Anesthesiology 4 2001, Vol.94, 5A-6A. doi:
Anesthesiology 4 2001, Vol.94, 5A-6A. doi:
Does Intrathecal Fentanyl Reduce Requirements for Bupivacaine during Labor?Stocks et al.(page 593)
Stocks et al.  designed a study to assess the ability of different doses of intrathecal fentanyl to reduce requirements for intrathecal bupivacaine administered to women during the first stages of labor. The 124 women recruited for the study were all in labor and dilated between 2–6 cm. They were volume-loaded with saline, and then an intrathecal injection was administered as part of a combined spinal–epidural technique. (The subsequently inserted epidural catheter was not used for this study.) In the first phase of the study, women were randomized (30 per group) to administration of either bupivacaine alone or bupivacaine in combination with 25 μg fentanyl. In the second phase of the study, bupivacaine, in combination with either 5 or 15 μg fentanyl, was administered to the women.

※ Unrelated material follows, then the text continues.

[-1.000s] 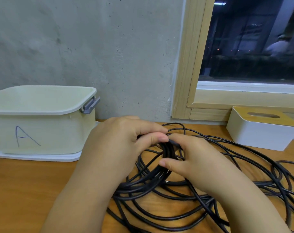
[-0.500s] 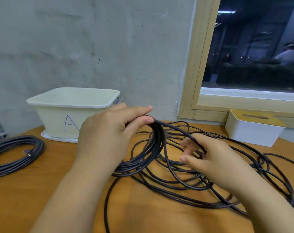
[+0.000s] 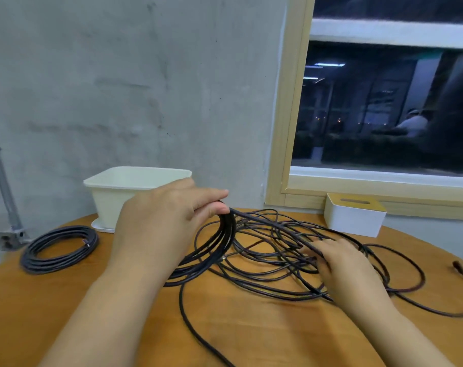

Bupivacaine was administered in either higher or lower doses according to an up–down sequential allocation, with testing intervals set at 0.25 mg bupivacaine. Efficacy of the study drug was assessed using a 100-mm visual analog scale, and effective dose  was defined as the amount of drug resulting in a visual analog pain score of 10 mm or less within 15 min after injection. An effective dose directed a decrement of 0.25 bupivacaine for the next patient randomized to that particular group. An ineffective dose  (visual analog pain score of more than 10 mm, 15 min after administration) directed an increase of 0.25 bupivacaine in the next person in the group. Rescue boluses of 2 μg/ml fentanyl were offered to women who experienced ineffective analgesia.
The researchers recorded statistics, such as weight, height, and parity, for each patient, as well as use of oxytocin and prostaglandin for induction of labor. Sensory levels were assessed by reaction to ethyl chloride spray and to pin prick. The minimum local analgesic dose of intrathecal bupivacaine was calculated at 1.99 mg using the Dixon and Massey formula. There were significant reductions in minimum local analgesic dose for all bupivacaine–fentanyl groups compared with the bupivacaine control group. The addition of 5 μg intrathecal fentanyl showed the same bupivacaine dose-sparing effect as 15 and 25 μg. Increasing fentanyl doses resulted in increased pruritus and duration of spinal analgesia. These findings suggest that analgesia in the first stage of labor can be achieved with lower doses of fentanyl than those commonly used, with a resulting shorter duration of action.